» GOAL OF THE EXERCISE:
Your answer should be only the lines below from the one with "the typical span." to the one with "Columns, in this", repeated exactly, ends included.

++++ DATA BLOCK ++++

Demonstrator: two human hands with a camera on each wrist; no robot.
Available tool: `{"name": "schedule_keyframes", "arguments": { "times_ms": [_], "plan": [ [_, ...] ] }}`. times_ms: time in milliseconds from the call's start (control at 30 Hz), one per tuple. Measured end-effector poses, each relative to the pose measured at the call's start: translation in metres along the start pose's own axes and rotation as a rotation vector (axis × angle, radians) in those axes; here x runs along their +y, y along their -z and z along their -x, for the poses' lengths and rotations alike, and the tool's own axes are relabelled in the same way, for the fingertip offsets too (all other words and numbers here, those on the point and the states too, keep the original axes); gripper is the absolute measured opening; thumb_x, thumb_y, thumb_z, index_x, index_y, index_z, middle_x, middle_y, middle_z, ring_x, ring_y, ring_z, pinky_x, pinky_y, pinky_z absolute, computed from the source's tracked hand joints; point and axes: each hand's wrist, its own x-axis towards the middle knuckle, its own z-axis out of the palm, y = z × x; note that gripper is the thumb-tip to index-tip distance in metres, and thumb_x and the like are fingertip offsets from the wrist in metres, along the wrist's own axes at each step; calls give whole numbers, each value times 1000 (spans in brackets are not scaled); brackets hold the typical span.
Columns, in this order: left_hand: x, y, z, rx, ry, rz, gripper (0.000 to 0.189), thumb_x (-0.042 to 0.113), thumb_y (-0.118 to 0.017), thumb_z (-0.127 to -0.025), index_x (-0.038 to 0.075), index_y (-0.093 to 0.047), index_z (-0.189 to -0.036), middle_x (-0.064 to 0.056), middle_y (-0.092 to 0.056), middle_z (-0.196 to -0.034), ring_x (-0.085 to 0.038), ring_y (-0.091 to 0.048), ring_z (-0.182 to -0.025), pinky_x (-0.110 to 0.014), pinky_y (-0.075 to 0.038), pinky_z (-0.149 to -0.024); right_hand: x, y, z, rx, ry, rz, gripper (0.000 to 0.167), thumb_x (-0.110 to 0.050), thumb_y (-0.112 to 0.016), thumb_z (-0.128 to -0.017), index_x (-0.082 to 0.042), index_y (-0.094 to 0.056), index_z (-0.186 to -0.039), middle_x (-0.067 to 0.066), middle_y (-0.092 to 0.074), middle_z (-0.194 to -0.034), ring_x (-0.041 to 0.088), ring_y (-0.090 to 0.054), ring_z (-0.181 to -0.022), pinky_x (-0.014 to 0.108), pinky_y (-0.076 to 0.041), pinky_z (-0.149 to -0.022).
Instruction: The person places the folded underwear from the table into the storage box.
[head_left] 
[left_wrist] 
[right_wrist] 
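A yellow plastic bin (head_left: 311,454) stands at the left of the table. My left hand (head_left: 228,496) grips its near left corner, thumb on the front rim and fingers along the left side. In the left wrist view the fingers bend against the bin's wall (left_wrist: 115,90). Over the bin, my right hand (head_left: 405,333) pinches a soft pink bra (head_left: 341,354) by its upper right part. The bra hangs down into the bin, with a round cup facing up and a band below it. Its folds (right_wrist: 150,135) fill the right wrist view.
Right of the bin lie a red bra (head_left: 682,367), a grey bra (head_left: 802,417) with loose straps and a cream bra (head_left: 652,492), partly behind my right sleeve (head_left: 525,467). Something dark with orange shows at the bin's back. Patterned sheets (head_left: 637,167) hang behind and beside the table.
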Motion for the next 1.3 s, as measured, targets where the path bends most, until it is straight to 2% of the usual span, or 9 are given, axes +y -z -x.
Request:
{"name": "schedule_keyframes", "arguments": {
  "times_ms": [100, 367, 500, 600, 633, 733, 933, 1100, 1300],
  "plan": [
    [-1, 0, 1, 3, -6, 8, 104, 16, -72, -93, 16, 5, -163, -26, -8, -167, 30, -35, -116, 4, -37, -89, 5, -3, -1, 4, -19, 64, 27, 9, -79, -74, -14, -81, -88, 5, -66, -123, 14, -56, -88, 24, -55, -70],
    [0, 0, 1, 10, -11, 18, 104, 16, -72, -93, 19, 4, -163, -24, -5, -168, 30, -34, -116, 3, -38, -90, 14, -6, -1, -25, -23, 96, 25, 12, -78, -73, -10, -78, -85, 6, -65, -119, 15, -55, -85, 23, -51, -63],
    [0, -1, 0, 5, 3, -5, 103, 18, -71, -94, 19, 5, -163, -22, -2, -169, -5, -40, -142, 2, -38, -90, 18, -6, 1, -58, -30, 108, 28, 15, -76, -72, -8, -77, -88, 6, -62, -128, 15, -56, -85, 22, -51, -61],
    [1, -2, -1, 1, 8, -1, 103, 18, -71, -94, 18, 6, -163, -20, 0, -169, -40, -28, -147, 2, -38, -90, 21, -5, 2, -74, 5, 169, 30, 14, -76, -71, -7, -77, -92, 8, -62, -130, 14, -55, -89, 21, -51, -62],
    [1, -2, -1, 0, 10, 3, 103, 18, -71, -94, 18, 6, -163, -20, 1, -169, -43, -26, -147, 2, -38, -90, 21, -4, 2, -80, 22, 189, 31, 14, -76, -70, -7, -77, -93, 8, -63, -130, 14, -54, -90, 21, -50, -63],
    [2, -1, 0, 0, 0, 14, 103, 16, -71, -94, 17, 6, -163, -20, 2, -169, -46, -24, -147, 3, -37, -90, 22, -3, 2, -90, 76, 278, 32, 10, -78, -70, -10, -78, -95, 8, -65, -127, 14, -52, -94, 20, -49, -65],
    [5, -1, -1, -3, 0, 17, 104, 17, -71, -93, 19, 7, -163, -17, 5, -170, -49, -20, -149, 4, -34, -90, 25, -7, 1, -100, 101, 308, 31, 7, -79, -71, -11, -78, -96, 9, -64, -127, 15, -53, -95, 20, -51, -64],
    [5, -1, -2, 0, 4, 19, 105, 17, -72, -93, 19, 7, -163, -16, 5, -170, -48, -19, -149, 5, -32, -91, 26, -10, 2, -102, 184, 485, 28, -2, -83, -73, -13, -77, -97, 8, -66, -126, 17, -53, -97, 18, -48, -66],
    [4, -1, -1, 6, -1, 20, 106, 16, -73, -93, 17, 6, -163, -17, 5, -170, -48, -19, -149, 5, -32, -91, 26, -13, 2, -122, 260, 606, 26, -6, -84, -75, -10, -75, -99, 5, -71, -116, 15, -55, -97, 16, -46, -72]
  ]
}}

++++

» EXPECTED OUTPUT:
Available tool: `{"name": "schedule_keyframes", "arguments": { "times_ms": [_], "plan": [ [_, ...] ] }}`. times_ms: time in milliseconds from the call's start (control at 30 Hz), one per tuple. Measured end-effector poses, each relative to the pose measured at the call's start: translation in metres along the start pose's own axes and rotation as a rotation vector (axis × angle, radians) in those axes; here x runs along their +y, y along their -z and z along their -x, for the poses' lengths and rotations alike, and the tool's own axes are relabelled in the same way, for the fingertip offsets too (all other words and numbers here, those on the point and the states too, keep the original axes); gripper is the absolute measured opening; thumb_x, thumb_y, thumb_z, index_x, index_y, index_z, middle_x, middle_y, middle_z, ring_x, ring_y, ring_z, pinky_x, pinky_y, pinky_z absolute, computed from the source's tracked hand joints; point and axes: each hand's wrist, its own x-axis towards the middle knuckle, its own z-axis out of the palm, y = z × x; note that gripper is the thumb-tip to index-tip distance in metres, and thumb_x and the like are fingertip offsets from the wrist in metres, along the wrist's own axes at each step; calls give whole numbers, each value times 1000 (spans in brackets are not scaled); brackets hold the typical span.
Columns, in this order: left_hand: x, y, z, rx, ry, rz, gripper (0.000 to 0.189), thumb_x (-0.042 to 0.113), thumb_y (-0.118 to 0.017), thumb_z (-0.127 to -0.025), index_x (-0.038 to 0.075), index_y (-0.093 to 0.047), index_z (-0.189 to -0.036), middle_x (-0.064 to 0.056), middle_y (-0.092 to 0.056), middle_z (-0.196 to -0.034), ring_x (-0.085 to 0.038), ring_y (-0.091 to 0.048), ring_z (-0.182 to -0.025), pinky_x (-0.110 to 0.014), pinky_y (-0.075 to 0.038), pinky_z (-0.149 to -0.024); right_hand: x, y, z, rx, ry, rz, gripper (0.000 to 0.167), thumb_x (-0.110 to 0.050), thumb_y (-0.112 to 0.016), thumb_z (-0.128 to -0.017), index_x (-0.082 to 0.042), index_y (-0.094 to 0.056), index_z (-0.186 to -0.039), middle_x (-0.067 to 0.066), middle_y (-0.092 to 0.074), middle_z (-0.194 to -0.034), ring_x (-0.041 to 0.088), ring_y (-0.090 to 0.054), ring_z (-0.181 to -0.022), pinky_x (-0.014 to 0.108), pinky_y (-0.076 to 0.041), pinky_z (-0.149 to -0.022).

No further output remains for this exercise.